Le baryton Brent Ellis, qui interprète Belcore, se démène comme il peut pour jouer les conquérants, mais ses efforts tombent souvent à plat. Et la voix affectée d’un vibrato perceptible et d’un timbre ingrat n’est guère attrayante.
Heureusement — car ce rôle essentiel est fort difficile —, la basse italienne Sesto Bruscatini (qui fut professeur de Rockwell Blake) est excellentissime dans Dulcamara ! Le crescendo construit par Donizetti allie avec science la musique à la prosodie. Exécuté ici avec une folie parfaitement contrôlée, il ne peut que laisser les villageois et, du même coup les spectateurs, éberlués. Bruscatini sait doser ses effets, il en fait ni trop ni trop peu, amuse tout en restant imperturbable. Le duo qui suit entre ces grands interprètes de Dulcamara et Nemorino est des plus savoureux
Nicola Rescigno — chef italien né à New-York, à la carrière essentiellement américaine— conduit avec précision dans un tempo rapide cette partition très rythmique. L’influence rossinienne est évidente— surprises mélodiques en moins. Les chœurs, incompréhensibles, semblent assez brouillons ; les danses, conventionnelles, manquent de naturel, de légèreté.

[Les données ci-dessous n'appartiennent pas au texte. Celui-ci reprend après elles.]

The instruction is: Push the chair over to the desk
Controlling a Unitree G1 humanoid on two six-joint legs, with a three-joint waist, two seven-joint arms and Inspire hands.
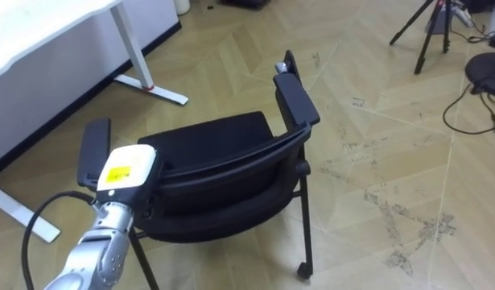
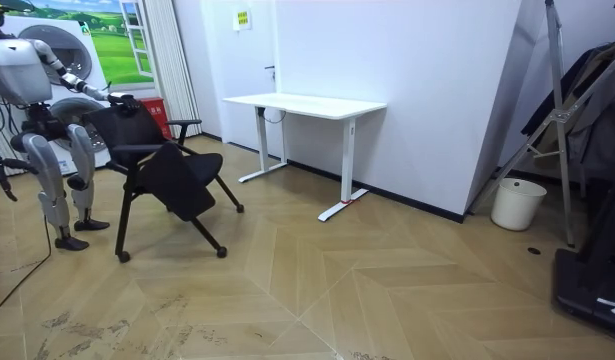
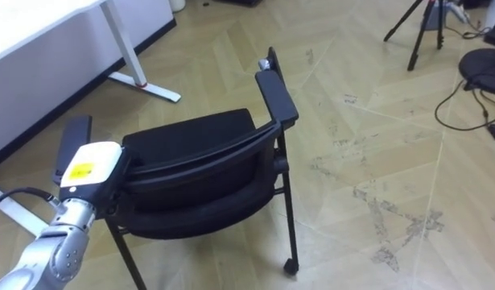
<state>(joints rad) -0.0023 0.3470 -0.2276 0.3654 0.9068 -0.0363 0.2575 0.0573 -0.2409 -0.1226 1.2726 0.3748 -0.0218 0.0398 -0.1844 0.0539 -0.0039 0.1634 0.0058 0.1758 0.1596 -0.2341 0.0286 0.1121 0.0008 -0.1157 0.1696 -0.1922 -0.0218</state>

Très classique et efficace, la mise en scène comporte quelques jolies idées de gags discrets. Les décors en toiles peintes, costumes et accessoires, jouant sur des harmonies de bruns, de camaïeux beige rosé rehaussés de touches de couleurs adoucies, sont conçus dans une esthétique romantique inspirée des peintures de la vie rurale du début XIXe. À noter, le premier rideau et les beaux flacons en forme d’ogive qui contiennent l’élixir !
Pour conclure, évoquons la célèbre romance « Una furtiva lagrima » avec son doux accompagnement de harpe. On ne peut rêver meilleure interprétation ; à ce degré d’émotion et de perfection, mieux vaut renoncer à tout commentaire pour ne mentionner que les frissons ressentis. Avis aux amateurs.